» **Exercise objective**:
Before anything else, drop the pictures; then return exactly the lines from the top of the listing through the line with "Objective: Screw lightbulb".

» **Recorded data**:
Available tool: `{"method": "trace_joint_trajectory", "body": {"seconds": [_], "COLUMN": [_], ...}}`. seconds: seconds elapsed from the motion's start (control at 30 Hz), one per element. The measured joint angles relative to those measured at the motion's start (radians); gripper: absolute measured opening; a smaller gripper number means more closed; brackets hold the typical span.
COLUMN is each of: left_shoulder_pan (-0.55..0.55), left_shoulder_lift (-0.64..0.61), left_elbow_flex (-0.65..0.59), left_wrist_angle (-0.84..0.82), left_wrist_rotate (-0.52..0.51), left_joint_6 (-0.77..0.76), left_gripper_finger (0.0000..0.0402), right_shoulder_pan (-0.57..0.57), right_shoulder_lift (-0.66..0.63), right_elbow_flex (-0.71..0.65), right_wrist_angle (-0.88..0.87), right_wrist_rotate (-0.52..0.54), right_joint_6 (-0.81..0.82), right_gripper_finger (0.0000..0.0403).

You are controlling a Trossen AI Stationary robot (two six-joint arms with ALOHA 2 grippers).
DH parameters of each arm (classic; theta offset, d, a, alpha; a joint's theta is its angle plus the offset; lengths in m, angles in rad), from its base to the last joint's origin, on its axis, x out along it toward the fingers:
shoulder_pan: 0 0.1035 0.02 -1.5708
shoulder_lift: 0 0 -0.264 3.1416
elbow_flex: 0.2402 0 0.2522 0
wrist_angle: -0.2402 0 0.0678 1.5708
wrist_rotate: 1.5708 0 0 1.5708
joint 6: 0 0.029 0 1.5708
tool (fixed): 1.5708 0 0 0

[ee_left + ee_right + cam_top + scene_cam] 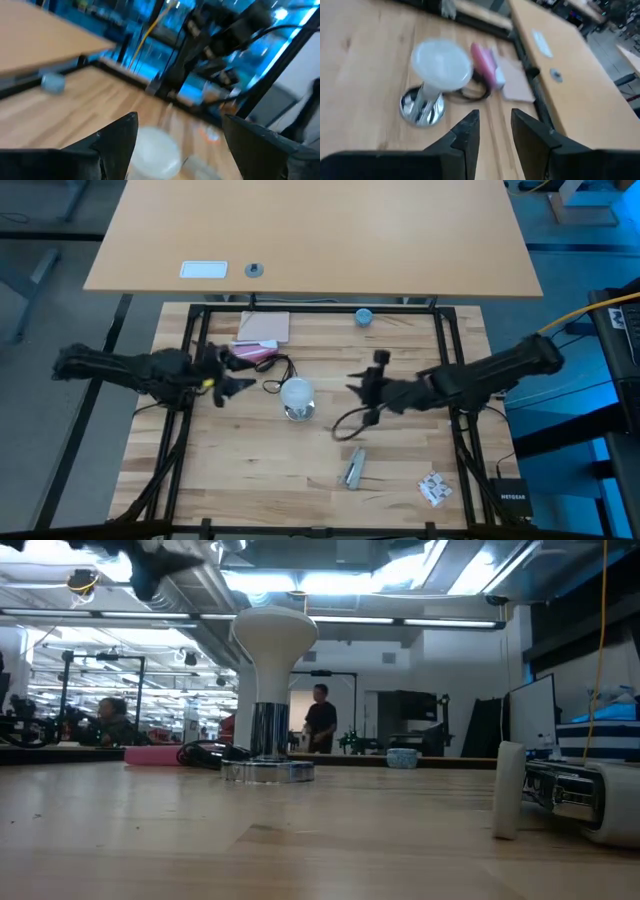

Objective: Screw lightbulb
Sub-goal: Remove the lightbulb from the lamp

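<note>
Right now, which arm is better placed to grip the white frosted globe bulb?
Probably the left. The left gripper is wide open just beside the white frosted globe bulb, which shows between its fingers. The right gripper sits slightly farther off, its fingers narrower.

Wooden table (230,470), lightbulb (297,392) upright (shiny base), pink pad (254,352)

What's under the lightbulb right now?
The lightbulb stands neck-down in a shiny metal socket on a round metal base resting on the table. The bulb's thread is hidden inside the socket, so how far it is screwed cannot be seen.
</note>
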Motion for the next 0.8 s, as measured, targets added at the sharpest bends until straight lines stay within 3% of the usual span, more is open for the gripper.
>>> {"method": "trace_joint_trajectory", "body": {"seconds": [0.17,0.33,0.8], "left_shoulder_pan": [0.0,0.0,0.001], "left_shoulder_lift": [-0.138,-0.212,-0.206], "left_elbow_flex": [0.0,0.0,-0.001], "left_wrist_angle": [-0.025,-0.171,-0.377], "left_wrist_rotate": [0.0,0.0,-0.011], "left_joint_6": [0.034,0.07,0.046], "left_gripper_finger": [0.0282,0.0282,0.0282], "right_shoulder_pan": [0.0,0.0,-0.013], "right_shoulder_lift": [-0.11,-0.128,-0.081], "right_elbow_flex": [0.0,0.0,0.001], "right_wrist_angle": [0.002,0.005,0.054], "right_wrist_rotate": [-0.018,-0.02,0.013], "right_joint_6": [0.002,0.002,-0.102], "right_gripper_finger": [0.0115,0.0115,0.0115]}}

» **Answer for the task**:
Available tool: `{"method": "trace_joint_trajectory", "body": {"seconds": [_], "COLUMN": [_], ...}}`. seconds: seconds elapsed from the motion's start (control at 30 Hz), one per element. The measured joint angles relative to those measured at the motion's start (radians); gripper: absolute measured opening; a smaller gripper number means more closed; brackets hold the typical span.
COLUMN is each of: left_shoulder_pan (-0.55..0.55), left_shoulder_lift (-0.64..0.61), left_elbow_flex (-0.65..0.59), left_wrist_angle (-0.84..0.82), left_wrist_rotate (-0.52..0.51), left_joint_6 (-0.77..0.76), left_gripper_finger (0.0000..0.0402), right_shoulder_pan (-0.57..0.57), right_shoulder_lift (-0.66..0.63), right_elbow_flex (-0.71..0.65), right_wrist_angle (-0.88..0.87), right_wrist_rotate (-0.52..0.54), right_joint_6 (-0.81..0.82), right_gripper_finger (0.0000..0.0403).

You are controlling a Trossen AI Stationary robot (two six-joint arms with ALOHA 2 grippers).
DH parameters of each arm (classic; theta offset, d, a, alpha; a joint's theta is its angle plus the offset; lengths in m, angles in rad), from its base to the last joint's origin, on its axis, x out along it toward the fingers:
shoulder_pan: 0 0.1035 0.02 -1.5708
shoulder_lift: 0 0 -0.264 3.1416
elbow_flex: 0.2402 0 0.2522 0
wrist_angle: -0.2402 0 0.0678 1.5708
wrist_rotate: 1.5708 0 0 1.5708
joint 6: 0 0.029 0 1.5708
tool (fixed): 1.5708 0 0 0

[ee_left + ee_right + cam_top + scene_cam] 

Objective: Screw lightbulb

The exercise requires no additional output.